Dr Kouzy on the Creation of a Centralized Resource to Inform AI Use in Radiation Oncology

In Partnership With:

Partner | Cancer Centers | <b>The University of Texas MD Anderson Cancer Center</b>

Ramez Kouzy, MD, discusses efforts to improve knowledge of the use of AI in radiation oncology through the creation of an online repository.

Ramez Kouzy, MD, resident physician, Radiation Oncology, The University of MD Anderson Cancer Center, discusses efforts to improve knowledge surrounding the use of artificial intelligence (AI), specifically large language models, in radiation oncology through the creation of an online repository.

Kouzy and his colleagues aimed to develop a comprehensive website dedicated to prompts that enable residents, trainees, and attending physicians to deepen their understanding of large language models and their applications in radiation oncology and general oncology. This project stemmed from increased interest in leveraging large language models and AI for educational purposes within the field of oncology, as well as recognition of the importance of expanding knowledge and best practices in the rapidly evolving field of AI, he explains.

To create this platform, Kouzy and colleagues reviewed existing literature on large language models, techniques, and resources. They then curated and distilled key information into a user-friendly format on the website. The resulting platform serves as a centralized resource for residents, trainees, or attending physicians, condensing and synthesizing the latest research and insights in this dynamic field, making it more accessible for users seeking to enhance their proficiency in AI techniques relevant to oncology, Kouzy states.

By collating this knowledge, Kouzy hopes to facilitate rapid dissemination and comprehension of AI techniques tailored specifically for oncological contexts. Moving forward, Kouzy envisions fostering increased collaboration with AI and language model researchers to explore innovative educational and training applications within oncology.

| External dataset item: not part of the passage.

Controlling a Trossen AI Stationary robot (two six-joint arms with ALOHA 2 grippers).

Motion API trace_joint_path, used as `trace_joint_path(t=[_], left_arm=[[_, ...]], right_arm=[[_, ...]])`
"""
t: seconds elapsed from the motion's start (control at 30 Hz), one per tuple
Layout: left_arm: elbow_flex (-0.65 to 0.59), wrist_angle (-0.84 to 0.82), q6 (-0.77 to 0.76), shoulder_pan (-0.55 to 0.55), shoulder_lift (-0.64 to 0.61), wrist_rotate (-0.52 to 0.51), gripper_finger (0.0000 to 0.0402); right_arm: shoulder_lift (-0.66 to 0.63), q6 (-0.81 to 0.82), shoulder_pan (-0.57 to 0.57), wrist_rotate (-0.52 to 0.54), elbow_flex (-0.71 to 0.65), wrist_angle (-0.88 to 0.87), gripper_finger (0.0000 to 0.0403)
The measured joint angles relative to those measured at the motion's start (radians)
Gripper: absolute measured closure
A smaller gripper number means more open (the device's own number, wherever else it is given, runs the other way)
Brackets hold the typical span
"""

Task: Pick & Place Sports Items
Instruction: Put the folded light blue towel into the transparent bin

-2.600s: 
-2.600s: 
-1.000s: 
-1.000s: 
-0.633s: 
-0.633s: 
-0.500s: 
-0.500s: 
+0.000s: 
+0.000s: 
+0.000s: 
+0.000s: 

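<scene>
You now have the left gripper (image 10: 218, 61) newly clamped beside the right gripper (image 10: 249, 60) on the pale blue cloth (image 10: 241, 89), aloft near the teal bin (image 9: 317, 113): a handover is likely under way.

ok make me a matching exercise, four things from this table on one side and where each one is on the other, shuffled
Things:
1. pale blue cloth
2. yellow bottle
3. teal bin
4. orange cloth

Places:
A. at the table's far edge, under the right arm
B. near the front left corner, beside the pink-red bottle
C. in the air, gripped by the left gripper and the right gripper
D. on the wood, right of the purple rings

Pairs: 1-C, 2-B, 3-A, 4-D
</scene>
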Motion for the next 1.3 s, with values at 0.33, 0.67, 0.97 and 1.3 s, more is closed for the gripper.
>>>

Future research efforts will focus on evaluating the impact of AI integration through quantitative and qualitative studies, aiming to quantify the benefits of these technologies in enhancing educational outcomes and optimizing clinical practices in oncology, Kouzy expands. This project represents a key step towards advancing the integration of AI into oncology education and practice, with the ultimate goal of improving patient care and advancing oncological research.